Misericordia, Lídia Jorge (par Philippe Chauché)
Misericordia, Lídia Jorge, Métailié, Bibliothèque portugaise, août 2023, trad. portugais, Elisabeth Monteiro Rodrigues, 416 pages, 22,50 €
Ecrivain(s): Lidia Jorge Edition: Métailié
« Avant j’avais l’habitude de demander qu’on me lise les informations, mais maintenant je ne veux plus. Dans la vie, naturellement, le bien succède au mal, dans les journaux, au contraire, on ne fait qu’ajouter du mal au mal, j’ai dit. J’ai précisé cependant que j’aimais toujours écouter lire, à présent que je n’arrivais plus par moi-même ».
« Oh ! Joie, conduis-moi à travers la rue tortueuse – la mort dort à la porte. Je la chasse avec ton bâton ».
Elle se nomme Maria Alberta Nunes Amado, et on l’appelle Dona Alberti. Misericordia est son journal, le journal de sa vie en maison de retraite, transformé en roman par sa fille Lídia Jorge. Un journal enregistré entre le 18 avril 2019 et le 19 avril 2020 dans sa chambre de l’Hôtel Paradis devenu maison de retraite. S’y ajoutent des notes manuscrites que l’auteur a glissées en fin de chaque chapitre, qui sont comme des éclats de vie et de joie. Elle s’enregistre car elle a du mal à écrire, à former les lettres. Les mots et les phrases offerts ainsi par la mère deviennent un roman sous la plume de sa fille.
Le roman parfois donne corps aux mots murmurés, il leur donne force et grâce, il les sauve de l’effacement, de la disparition, il en va des mots comme des corps, porter leur trace, c’est les faire vivre. Lídia Jorge sauve sa mère, disparue depuis que ces mots et ses phrases offerts à sa fille sont devenus un roman.
Misericordia est un roman qui raconte le quotidien d’une pensionnaire, entre chambre et Salon Rose, de la chambre à la salle-à-manger. Dona Alberti raconte ce qu’elle voit, ses doutes, ses dialogues avec la nuit, les confidences échangées avec d’autres pensionnaires, une invasion de fourmis, l’arrivée de nouveaux pensionnaires, ses rêves et ses insomnies, ses levers et ses couchers avec l’aide des employées de l’Hôtel Paradis, tout y est vif, vivant, drôle, inspiré, troublant et profondément attachant, car Maria Alberta Nunes Amado est chaque jour éblouie par ce qu’elle vit, elle met à distance la mort qui aime à rôder dans ces demeures faites pour elle, ces antichambres de l’effacement. Sa fille recompose ce journal, un roman infidèle dit-elle, mais tellement fidèle aux éclats de rire et aux larmes de sa mère, ce roman est un hommage singulier, unique, troublant et admirable à sa mère, qui devient romanesque, donc vivante.

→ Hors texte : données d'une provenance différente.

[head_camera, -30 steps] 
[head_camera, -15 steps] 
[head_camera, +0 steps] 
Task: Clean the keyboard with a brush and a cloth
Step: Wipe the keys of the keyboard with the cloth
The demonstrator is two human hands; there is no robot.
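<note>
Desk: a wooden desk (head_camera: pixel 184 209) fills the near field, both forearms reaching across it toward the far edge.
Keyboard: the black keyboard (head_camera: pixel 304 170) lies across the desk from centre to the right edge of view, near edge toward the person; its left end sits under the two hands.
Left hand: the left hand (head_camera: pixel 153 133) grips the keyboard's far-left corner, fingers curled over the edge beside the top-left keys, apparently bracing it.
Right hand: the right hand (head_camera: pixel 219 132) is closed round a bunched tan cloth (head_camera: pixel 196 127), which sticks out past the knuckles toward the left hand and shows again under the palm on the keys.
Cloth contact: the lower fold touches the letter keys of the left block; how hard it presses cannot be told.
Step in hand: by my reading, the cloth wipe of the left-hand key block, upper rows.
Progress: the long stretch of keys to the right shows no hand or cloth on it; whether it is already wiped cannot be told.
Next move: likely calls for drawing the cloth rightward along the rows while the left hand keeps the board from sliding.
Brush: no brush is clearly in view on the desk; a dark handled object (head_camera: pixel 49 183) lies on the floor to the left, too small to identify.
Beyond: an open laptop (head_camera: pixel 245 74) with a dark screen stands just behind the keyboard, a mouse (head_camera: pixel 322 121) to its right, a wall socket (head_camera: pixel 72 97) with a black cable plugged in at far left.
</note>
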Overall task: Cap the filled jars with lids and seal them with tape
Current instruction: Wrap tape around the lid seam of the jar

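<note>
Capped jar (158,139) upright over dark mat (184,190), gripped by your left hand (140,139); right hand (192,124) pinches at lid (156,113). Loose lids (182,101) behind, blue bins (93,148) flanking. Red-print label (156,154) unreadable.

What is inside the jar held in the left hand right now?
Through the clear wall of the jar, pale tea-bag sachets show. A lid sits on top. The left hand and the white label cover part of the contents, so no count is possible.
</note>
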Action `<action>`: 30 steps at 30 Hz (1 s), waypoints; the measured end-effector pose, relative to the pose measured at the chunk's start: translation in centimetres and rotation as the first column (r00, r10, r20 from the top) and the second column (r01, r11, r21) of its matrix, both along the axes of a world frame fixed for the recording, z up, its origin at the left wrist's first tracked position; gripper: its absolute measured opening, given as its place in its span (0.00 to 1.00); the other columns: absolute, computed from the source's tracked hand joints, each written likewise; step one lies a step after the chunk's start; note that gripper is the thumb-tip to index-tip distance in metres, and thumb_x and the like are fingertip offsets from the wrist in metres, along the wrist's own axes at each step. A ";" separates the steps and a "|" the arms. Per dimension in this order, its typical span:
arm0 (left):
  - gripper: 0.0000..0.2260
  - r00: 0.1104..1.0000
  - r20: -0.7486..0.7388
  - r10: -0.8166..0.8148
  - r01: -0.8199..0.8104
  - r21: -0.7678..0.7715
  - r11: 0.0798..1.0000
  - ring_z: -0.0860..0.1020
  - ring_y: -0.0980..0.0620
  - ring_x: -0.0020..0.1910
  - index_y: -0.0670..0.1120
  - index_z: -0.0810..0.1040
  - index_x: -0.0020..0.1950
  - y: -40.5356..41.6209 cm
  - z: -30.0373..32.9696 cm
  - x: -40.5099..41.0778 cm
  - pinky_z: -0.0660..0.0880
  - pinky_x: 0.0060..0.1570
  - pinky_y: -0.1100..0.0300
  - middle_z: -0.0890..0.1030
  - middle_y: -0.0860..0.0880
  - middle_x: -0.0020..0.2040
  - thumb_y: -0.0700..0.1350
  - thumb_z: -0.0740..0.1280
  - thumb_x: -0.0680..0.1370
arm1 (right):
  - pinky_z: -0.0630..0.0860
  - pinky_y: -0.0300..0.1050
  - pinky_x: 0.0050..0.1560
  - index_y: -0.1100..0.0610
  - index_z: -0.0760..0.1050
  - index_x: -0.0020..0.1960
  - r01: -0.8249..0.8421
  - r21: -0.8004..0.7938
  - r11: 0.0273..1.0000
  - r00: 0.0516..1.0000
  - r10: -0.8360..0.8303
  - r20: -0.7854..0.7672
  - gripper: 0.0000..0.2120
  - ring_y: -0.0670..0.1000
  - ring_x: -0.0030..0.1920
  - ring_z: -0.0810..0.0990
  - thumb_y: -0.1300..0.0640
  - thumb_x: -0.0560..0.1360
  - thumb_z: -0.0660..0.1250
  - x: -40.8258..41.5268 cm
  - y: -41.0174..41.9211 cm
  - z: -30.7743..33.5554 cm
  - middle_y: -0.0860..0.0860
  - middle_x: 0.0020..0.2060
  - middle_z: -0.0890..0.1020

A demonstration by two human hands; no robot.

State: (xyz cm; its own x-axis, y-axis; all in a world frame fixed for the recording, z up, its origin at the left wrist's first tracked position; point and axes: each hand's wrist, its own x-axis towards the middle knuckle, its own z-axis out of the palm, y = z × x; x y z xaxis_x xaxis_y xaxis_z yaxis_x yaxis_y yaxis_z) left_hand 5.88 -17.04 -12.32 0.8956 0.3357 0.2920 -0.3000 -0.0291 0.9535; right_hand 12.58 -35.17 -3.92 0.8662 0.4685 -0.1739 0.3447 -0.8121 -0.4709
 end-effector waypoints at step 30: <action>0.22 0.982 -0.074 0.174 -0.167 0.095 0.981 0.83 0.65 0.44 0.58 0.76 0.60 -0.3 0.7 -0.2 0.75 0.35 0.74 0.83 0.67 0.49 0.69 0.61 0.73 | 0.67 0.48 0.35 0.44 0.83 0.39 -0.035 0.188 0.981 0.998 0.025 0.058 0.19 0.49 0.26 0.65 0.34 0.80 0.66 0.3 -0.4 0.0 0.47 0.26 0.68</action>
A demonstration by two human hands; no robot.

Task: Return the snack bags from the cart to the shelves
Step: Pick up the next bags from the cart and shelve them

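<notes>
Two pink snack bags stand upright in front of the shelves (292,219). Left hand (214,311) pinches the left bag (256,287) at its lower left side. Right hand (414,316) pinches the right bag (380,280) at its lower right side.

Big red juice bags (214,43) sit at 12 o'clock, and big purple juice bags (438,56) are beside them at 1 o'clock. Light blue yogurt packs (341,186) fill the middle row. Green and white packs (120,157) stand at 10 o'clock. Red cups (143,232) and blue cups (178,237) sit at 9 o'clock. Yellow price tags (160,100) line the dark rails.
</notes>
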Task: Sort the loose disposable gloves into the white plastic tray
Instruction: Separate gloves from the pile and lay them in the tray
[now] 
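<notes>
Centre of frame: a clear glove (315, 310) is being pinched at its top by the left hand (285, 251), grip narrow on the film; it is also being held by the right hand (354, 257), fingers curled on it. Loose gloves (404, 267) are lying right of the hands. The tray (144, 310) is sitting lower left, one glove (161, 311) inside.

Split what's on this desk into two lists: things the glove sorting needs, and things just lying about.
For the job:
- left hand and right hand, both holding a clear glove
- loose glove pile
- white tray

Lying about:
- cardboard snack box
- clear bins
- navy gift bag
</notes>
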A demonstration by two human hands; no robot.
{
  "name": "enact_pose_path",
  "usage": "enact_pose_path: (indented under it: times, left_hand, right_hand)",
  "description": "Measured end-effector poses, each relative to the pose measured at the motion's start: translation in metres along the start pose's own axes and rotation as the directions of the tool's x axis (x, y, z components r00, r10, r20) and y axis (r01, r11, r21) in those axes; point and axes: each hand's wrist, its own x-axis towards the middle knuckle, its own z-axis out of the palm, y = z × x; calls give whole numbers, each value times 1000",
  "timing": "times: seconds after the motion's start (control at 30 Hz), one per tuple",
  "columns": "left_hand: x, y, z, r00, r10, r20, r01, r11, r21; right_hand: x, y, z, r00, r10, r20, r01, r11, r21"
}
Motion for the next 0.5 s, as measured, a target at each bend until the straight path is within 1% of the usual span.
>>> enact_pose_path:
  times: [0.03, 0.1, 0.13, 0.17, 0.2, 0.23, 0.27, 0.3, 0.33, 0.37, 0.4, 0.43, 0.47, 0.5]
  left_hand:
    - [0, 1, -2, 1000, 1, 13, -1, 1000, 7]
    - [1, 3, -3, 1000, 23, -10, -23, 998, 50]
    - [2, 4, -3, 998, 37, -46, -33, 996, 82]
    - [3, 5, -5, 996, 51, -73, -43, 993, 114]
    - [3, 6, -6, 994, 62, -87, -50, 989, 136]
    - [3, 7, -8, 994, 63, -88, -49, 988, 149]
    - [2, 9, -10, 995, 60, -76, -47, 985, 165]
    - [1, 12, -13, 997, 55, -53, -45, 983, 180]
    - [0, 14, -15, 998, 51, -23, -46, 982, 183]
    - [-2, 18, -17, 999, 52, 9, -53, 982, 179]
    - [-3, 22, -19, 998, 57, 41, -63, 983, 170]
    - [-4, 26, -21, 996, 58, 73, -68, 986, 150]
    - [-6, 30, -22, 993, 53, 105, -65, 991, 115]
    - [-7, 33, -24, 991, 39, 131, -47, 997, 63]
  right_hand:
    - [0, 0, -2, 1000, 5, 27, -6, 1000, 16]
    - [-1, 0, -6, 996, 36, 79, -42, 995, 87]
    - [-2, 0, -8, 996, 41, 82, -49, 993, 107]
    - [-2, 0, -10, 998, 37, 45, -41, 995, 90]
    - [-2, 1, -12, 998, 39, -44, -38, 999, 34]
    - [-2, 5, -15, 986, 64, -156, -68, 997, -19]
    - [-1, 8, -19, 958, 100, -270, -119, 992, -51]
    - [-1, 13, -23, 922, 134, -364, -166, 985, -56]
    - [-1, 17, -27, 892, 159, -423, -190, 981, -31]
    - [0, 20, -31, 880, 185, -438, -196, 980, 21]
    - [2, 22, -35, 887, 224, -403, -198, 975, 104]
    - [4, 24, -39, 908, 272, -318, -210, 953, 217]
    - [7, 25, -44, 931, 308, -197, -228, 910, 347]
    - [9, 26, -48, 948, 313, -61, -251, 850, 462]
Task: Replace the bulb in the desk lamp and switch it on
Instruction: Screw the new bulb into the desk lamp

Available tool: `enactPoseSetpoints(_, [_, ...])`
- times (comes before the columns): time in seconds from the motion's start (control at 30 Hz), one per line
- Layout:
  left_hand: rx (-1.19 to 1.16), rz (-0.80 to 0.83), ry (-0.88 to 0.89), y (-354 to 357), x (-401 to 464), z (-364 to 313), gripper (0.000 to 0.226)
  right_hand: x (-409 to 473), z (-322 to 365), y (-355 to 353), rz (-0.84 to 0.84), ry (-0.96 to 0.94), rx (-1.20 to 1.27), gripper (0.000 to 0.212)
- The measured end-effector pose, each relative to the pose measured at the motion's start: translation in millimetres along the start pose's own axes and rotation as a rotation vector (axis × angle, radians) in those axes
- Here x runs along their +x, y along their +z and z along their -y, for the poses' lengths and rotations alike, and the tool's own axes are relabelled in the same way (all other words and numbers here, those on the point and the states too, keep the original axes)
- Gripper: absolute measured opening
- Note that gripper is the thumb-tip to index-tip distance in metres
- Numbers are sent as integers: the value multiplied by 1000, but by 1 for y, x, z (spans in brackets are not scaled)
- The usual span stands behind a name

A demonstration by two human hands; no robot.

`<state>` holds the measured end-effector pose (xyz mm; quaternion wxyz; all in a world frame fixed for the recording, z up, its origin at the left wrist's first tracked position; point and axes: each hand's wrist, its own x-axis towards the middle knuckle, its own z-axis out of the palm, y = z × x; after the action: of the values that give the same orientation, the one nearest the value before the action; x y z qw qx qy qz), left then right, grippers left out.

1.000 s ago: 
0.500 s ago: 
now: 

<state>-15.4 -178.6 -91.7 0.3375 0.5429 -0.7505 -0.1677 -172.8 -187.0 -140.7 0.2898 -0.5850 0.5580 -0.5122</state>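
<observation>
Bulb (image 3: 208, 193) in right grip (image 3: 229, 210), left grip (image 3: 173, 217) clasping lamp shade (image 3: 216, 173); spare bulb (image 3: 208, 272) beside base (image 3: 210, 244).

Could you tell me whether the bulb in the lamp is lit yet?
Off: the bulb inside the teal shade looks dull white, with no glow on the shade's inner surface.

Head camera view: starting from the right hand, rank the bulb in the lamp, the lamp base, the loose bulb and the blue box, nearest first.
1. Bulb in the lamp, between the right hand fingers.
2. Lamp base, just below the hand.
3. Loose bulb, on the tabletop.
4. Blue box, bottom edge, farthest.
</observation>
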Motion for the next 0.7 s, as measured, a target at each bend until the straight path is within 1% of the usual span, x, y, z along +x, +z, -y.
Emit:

Lídia Jorge nous offre là un roman puissant, habité, attachant et sensible, un roman porté par une parole, pour qu’elle ne s’envole pas, mais continue à résonner dans les pages du roman. Elle s’approprie l’univers, le monde réel et inventé de sa mère, attentive à chaque chose, à chaque instant, à chaque visite dans son Hôtel Paradis, aux mots qu’elle oublie, qu’elle recherche et qu’elle finit par retrouver avec l’aide heureuse d’autres pensionnaires. Ces mots, ces phrases, portés par sa voix, augurent les mots et les phrases que sa fille va agencer, organiser, finalement composer. Lídia Jorge fait œuvre de compositeur à qui l’on transmet trois phrases d’une mélodie, et qui va par la juste composition donner vie à une œuvre, une symphonie de mots, de phrases, de rires, de soupirs et de regards.
« À ma demande ils ont laissé la fenêtre ouverte, mais dehors ce devait être la nouvelle lune parce qu’il n’y avait même pas un peu de clarté. Les chiens, muets, les couloirs silencieux, le noir, noir. À un certain moment, à une heure imprécise, la nuit s’est détachée de l’obscurité, elle est sortie des murs et elle s’est approchée de mon lit ».
« Au milieu de l’obscurité, ma main a dessiné
un filament et un verre-Aube.
Ma petite lampe allumée
Épargnée ».
Philippe Chauché
Lídia Jorge est publiée depuis 1989 par les Editions Métailié. On lui doit notamment : Le Jardin sans limites ; La Forêt dans le fleuve ; Nous combattrons l’ombre ; Les Mémorables ; Estuaire.